■ **What is expected**: The lines you return must be all those in the data that hold the string "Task".

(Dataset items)
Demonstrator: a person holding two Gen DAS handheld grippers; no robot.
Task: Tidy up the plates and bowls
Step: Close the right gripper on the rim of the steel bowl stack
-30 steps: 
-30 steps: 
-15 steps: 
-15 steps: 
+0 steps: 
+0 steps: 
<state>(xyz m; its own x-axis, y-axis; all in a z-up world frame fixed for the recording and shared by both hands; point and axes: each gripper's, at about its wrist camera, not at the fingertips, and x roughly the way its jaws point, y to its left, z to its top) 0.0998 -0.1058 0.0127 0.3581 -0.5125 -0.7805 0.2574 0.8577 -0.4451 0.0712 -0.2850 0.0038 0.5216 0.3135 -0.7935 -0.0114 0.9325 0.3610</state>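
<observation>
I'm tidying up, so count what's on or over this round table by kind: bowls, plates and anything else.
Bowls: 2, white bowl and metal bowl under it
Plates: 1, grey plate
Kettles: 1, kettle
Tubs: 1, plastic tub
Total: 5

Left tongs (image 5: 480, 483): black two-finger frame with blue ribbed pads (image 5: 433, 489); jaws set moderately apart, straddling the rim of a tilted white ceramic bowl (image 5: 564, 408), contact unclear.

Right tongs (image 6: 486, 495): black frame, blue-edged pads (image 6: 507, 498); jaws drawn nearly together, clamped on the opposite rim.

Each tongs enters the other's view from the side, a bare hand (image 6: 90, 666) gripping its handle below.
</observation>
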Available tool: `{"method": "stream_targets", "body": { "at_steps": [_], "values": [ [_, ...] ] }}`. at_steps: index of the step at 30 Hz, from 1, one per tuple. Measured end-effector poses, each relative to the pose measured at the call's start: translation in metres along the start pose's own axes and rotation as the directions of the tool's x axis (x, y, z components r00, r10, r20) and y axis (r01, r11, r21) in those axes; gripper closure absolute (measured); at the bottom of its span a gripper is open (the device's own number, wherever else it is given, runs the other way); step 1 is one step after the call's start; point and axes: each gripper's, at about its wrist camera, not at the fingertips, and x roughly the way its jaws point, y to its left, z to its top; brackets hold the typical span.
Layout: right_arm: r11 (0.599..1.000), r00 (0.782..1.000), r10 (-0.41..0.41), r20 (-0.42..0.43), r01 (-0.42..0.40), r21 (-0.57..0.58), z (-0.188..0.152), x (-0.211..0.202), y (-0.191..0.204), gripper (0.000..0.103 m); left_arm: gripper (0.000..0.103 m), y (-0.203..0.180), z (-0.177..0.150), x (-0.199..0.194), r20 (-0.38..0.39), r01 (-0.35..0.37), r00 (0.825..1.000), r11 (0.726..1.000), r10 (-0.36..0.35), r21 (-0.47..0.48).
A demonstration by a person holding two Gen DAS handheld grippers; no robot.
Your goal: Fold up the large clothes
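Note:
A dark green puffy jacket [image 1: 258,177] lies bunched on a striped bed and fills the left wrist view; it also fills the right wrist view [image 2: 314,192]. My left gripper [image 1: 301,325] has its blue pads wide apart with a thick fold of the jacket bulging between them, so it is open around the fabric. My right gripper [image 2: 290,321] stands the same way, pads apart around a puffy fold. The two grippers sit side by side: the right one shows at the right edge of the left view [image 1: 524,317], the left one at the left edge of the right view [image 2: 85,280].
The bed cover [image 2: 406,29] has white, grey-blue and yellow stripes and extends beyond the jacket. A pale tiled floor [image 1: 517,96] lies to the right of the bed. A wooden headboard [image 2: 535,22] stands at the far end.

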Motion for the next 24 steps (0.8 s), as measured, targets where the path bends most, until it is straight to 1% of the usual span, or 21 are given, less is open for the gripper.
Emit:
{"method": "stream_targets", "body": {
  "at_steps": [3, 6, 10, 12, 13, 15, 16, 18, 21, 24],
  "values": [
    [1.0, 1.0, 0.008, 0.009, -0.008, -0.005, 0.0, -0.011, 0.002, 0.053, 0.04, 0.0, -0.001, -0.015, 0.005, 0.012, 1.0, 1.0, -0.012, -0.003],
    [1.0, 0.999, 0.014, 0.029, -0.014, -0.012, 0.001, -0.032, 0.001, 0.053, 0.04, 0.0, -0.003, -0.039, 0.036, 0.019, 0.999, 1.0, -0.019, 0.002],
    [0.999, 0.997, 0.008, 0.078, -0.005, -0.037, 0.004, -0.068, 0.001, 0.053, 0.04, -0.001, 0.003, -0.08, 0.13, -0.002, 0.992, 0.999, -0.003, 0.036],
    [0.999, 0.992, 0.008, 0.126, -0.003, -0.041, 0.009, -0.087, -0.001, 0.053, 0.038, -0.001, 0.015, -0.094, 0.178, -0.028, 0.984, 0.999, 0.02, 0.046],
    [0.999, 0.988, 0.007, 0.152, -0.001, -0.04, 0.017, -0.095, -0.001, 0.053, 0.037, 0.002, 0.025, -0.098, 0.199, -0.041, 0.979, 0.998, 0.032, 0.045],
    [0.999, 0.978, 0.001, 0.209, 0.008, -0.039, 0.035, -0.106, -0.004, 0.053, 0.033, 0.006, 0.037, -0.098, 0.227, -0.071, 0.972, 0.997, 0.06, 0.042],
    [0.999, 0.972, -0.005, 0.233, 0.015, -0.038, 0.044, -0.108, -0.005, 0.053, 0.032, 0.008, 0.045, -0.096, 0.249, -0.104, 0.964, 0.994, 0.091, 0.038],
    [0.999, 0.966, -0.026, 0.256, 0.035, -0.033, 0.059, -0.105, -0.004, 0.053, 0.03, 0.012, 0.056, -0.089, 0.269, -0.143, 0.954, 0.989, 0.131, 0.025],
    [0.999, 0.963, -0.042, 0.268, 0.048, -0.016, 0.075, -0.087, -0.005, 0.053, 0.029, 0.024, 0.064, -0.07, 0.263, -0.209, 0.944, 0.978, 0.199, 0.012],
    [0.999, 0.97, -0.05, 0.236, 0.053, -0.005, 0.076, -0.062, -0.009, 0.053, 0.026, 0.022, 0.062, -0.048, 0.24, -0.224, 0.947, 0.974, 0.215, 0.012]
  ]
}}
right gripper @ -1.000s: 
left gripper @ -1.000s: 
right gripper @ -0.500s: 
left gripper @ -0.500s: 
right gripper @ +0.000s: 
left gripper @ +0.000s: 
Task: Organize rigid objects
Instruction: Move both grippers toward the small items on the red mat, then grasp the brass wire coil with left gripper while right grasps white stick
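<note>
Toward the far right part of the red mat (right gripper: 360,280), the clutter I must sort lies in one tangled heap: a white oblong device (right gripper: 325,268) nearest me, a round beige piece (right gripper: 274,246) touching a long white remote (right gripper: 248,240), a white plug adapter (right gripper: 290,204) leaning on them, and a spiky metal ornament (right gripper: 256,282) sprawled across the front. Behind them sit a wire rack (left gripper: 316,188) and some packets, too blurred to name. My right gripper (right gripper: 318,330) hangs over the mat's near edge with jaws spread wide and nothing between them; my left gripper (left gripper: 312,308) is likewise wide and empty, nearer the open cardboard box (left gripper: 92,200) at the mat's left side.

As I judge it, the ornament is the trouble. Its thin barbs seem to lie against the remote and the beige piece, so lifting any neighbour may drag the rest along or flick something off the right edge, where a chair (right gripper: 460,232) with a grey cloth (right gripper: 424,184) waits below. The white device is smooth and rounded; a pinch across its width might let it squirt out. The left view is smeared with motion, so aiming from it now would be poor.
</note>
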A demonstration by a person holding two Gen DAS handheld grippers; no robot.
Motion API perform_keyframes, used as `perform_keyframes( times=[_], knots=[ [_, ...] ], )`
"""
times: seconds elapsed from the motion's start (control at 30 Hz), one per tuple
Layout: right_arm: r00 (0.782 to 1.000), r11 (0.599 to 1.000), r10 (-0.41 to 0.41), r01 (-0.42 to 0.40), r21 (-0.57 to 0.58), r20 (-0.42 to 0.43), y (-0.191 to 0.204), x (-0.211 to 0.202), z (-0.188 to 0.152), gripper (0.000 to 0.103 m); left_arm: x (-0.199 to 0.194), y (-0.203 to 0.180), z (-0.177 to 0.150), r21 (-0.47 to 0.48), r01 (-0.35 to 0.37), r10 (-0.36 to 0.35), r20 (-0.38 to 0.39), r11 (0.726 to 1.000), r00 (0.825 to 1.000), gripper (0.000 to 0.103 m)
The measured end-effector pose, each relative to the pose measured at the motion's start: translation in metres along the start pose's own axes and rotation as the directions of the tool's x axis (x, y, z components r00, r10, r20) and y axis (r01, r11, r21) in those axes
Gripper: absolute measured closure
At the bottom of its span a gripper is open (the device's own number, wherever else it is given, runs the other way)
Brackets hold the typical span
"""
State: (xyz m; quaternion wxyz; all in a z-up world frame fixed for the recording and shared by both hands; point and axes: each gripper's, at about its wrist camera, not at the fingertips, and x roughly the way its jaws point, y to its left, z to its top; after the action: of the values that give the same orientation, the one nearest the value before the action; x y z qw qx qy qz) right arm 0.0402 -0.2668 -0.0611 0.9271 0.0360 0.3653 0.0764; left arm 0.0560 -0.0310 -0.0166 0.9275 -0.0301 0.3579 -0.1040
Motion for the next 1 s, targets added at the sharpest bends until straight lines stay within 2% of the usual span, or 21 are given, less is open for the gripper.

■ **Expected answer**:
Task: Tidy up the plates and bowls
Task: Organize rigid objects

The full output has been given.